Alignment Science Blog

Unsupervised Elicitation

Jiaxin Wen, Zachary Ankner, Arushi Somani,

Peter Hase2, Samuel Marks, Jacob Goldman-Wetzler, Linda Petrini3, Henry Sleight4,

Collin Burns, He He5, Shi Feng6, Ethan Perez, Jan Leike

Anthropic; 2Schmidt Sciences; 3Independent; 4Constellation; 5New York University; 6George Washington University

tl;dr

We introduce a new unsupervised algorithm for eliciting skills from pretrained language models. This algorithm is competitive with training on human labels on common misconceptions (TruthfulQA), math (GSM8k-verification), and helpfulness reward modeling (Alpaca). Without supervision, we train a helpful chat assistant from the Haiku 3.5 base model that outperforms a similarly trained human-supervised baseline.

📄 Paper, 💻 Code

A key problem in alignment research is how to align superhuman models whose behavior humans cannot reliably supervise. If we use today’s standard post-training approach to align models with human-specified behaviors (e.g., RLHF), we might train models to tell us what we want to hear even if it’s wrong, or do things that seem superficially good but are actually very different from what we intended.

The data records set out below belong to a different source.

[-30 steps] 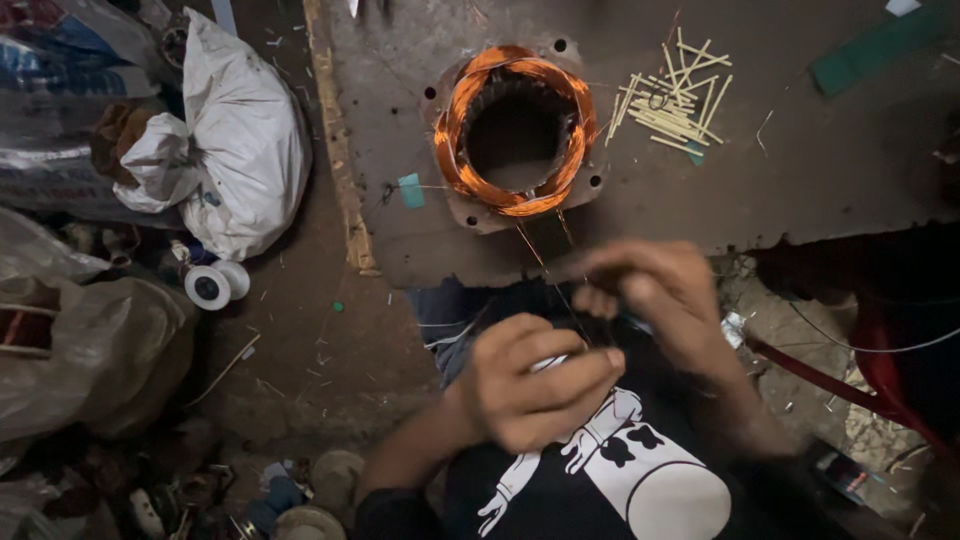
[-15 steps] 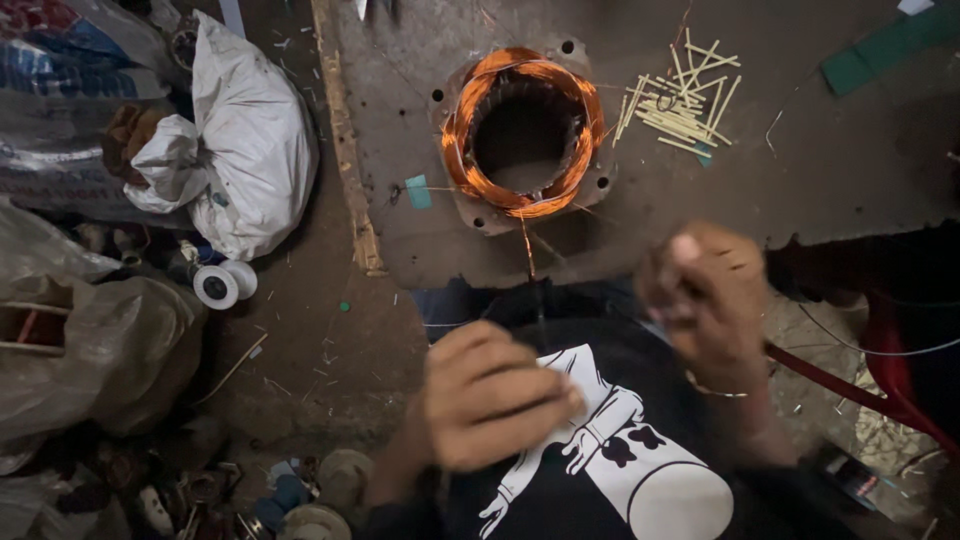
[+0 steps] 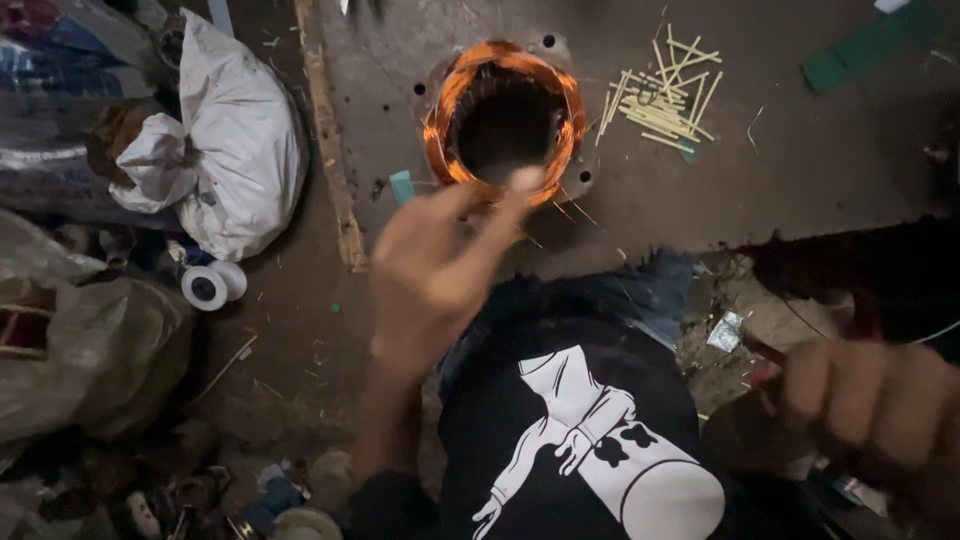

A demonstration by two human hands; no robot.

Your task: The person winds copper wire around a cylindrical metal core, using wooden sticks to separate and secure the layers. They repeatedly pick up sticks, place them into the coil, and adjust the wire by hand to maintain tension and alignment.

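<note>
Left hand [image 3: 440, 265], centre frame: fingertips pinched, raised before round copper-wound stator ring [image 3: 503, 120], seemingly drawing wire, itself indiscernible. Right hand [image 3: 870, 400], lower right: fisted, contents blurred.

The left hand [image 3: 440, 260] was motion-blurred, its fingertips hiding the near rim of the copper-wound stator [image 3: 503, 120]. The right hand [image 3: 880, 400], well below and right of the stator, was blurred too; anything in its closed fist stayed hidden.
</note>
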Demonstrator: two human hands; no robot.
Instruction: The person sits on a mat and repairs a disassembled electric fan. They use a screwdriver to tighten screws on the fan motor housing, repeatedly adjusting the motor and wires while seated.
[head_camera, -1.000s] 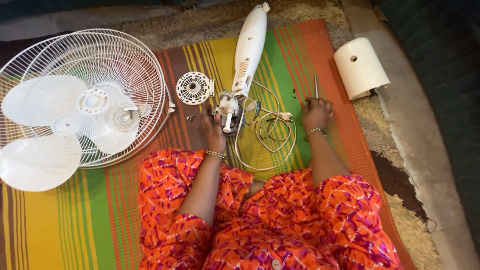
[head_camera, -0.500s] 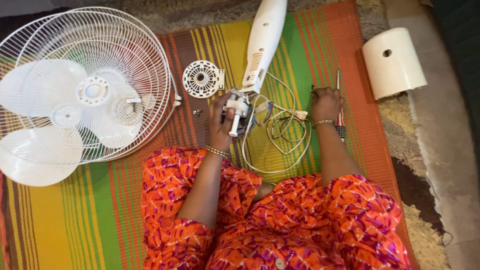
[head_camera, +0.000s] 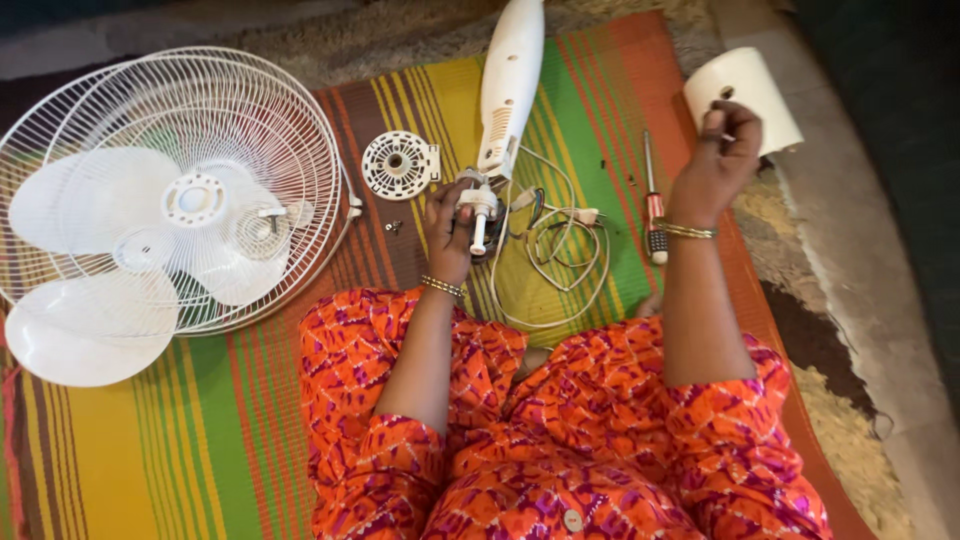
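My right hand (head_camera: 722, 150) has lifted off the striped woven mat (head_camera: 230, 420) and now hangs raised before the smooth cream cylinder cover (head_camera: 760, 85), fingers pinched on something too small to tell. My left hand (head_camera: 452, 222) stays closed around the white plastic motor neck (head_camera: 480, 205) among looped wires (head_camera: 560, 250). A red-handled screwdriver (head_camera: 652, 205) lies nearby.

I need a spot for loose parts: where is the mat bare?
Bare mat lies below the fan guard, left of the knee. It is crowded between the round plate, the left hand, the wires and the screwdriver.
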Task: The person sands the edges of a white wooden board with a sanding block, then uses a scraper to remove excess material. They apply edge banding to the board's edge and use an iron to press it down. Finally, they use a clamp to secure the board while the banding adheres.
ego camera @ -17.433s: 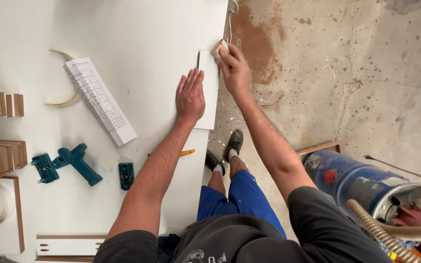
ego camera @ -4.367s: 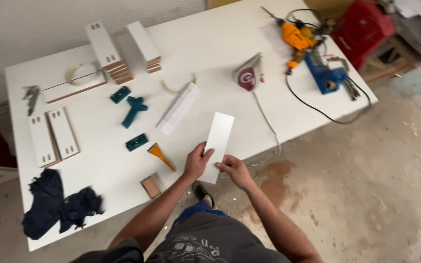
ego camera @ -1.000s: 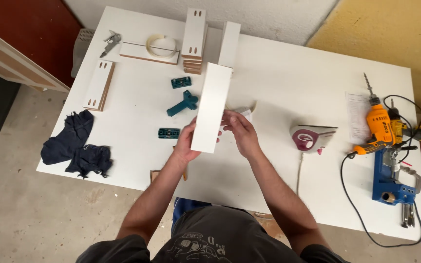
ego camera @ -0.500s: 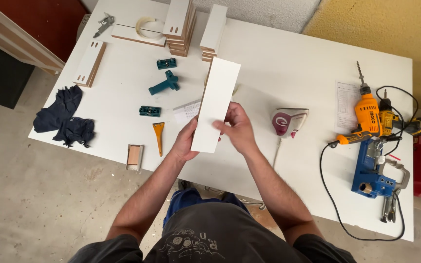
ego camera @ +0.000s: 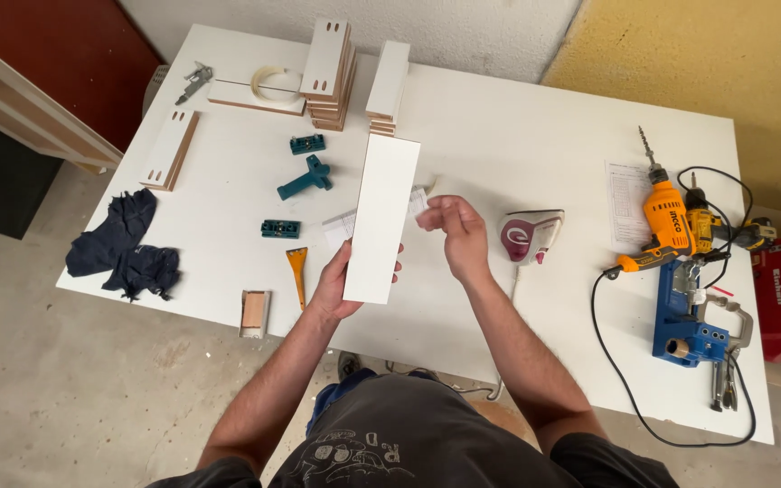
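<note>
My left hand (ego camera: 334, 287) grips the lower end of a long white board (ego camera: 381, 217) and holds it up above the white table (ego camera: 517, 136). My right hand (ego camera: 456, 233) is just right of the board, off its edge, fingers bent and pinched near a small white strip (ego camera: 419, 201). A folded paper sheet (ego camera: 340, 228) lies on the table under the board.
Stacks of white panels (ego camera: 329, 63) stand at the back. Teal clamps (ego camera: 304, 177), an orange scraper (ego camera: 297, 271), a small wood block (ego camera: 253, 311) and a dark cloth (ego camera: 124, 246) lie left. A clothes iron (ego camera: 531, 237), orange drill (ego camera: 664, 217) and blue jig (ego camera: 696, 325) lie right.
My right hand has come off the board and moved right. The left hand alone holds the board now. The view has shifted a little.
</note>
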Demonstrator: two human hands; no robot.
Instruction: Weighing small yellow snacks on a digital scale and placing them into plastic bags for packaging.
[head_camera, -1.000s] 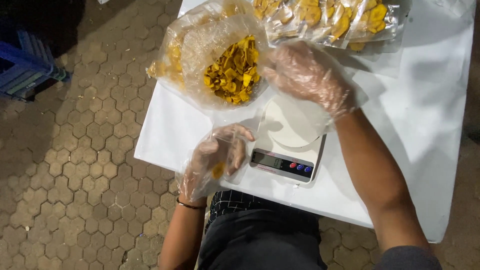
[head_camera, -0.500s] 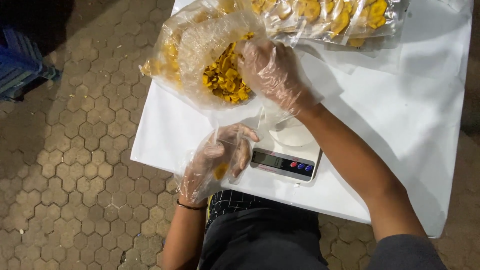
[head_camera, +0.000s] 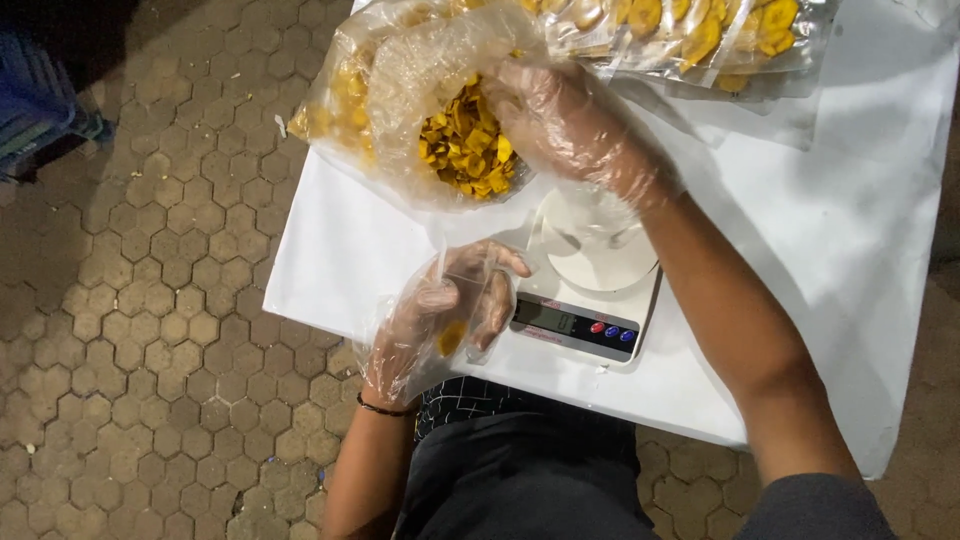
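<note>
Above the scale (head_camera: 588, 290), at its far side, sits the big clear bag of yellow chips (head_camera: 455, 125), mouth facing me and tipped toward the scale's round pan. My right hand (head_camera: 570, 125) is at that mouth, gloved, grip curled on chips at the bag's right rim. Left of the scale at the desk (head_camera: 850, 230) edge, my left hand (head_camera: 440, 315) has its grip pinched on a small clear pouch (head_camera: 462, 322) with a chip inside, well apart from the bag.

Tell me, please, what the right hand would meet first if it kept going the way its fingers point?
The right hand points up-left into the open clear bag, so it would probably meet the yellow chips first; its fingertips look to be at the heap already, though depth is unclear.
</note>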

We introduce a new unsupervised algorithm to address this problem. This algorithm elicits a pretrained model’s latent capabilities by fine-tuning it on its own labeled data alone, without any external labels. 




Our results

For Llama 3 pretrained models, our unsupervised algorithm matches the performance of fine-tuning on dataset labels and outperforms crowdsourced human labels across three benchmarks: GSM8k-verification, TruthfulQA, and Alpaca reward modeling.

Results with Llama 3 pretrained models. 8B models are used for GSM8K, while 70B models are used for TruthfulQA and Alpaca.

Notably, our algorithm also outperforms the official Llama RLHF-trained chat assistant (“chat” in the chart above), though to our knowledge that model was not directly trained on the tasks we evaluate here.

Our algorithm can further be used to train a helpful chatbot assistant at commercial scale: starting with a reward modeling dataset used for training the publicly released Claude models, we train a Claude 3 Haiku-based reward model using our unsupervised algorithm, then use reinforcement learning to train a Claude 3.5 Haiku-based assistant. The reward model outperforms its human-supervised counterpart on Rewardbench, and the assistant is preferred by the Claude 3.5 Sonnet preference model.

Accuracy of reward models (left) and pairwise winrates of assistant policy models against the human-supervised baseline (right). We train a Claude 3 Haiku-based reward model, using the Alpaca data or the production data used for training publicly released Claude 3.5 Haiku. Next, we optimize the Claude 3.5 Haiku pretrained model against our reward model to build an assistant policy.



Our algorithm

Our algorithm, Internal Coherence Maximization (ICM), works by optimizing a set of labels for both logical consistency and mutual predictability.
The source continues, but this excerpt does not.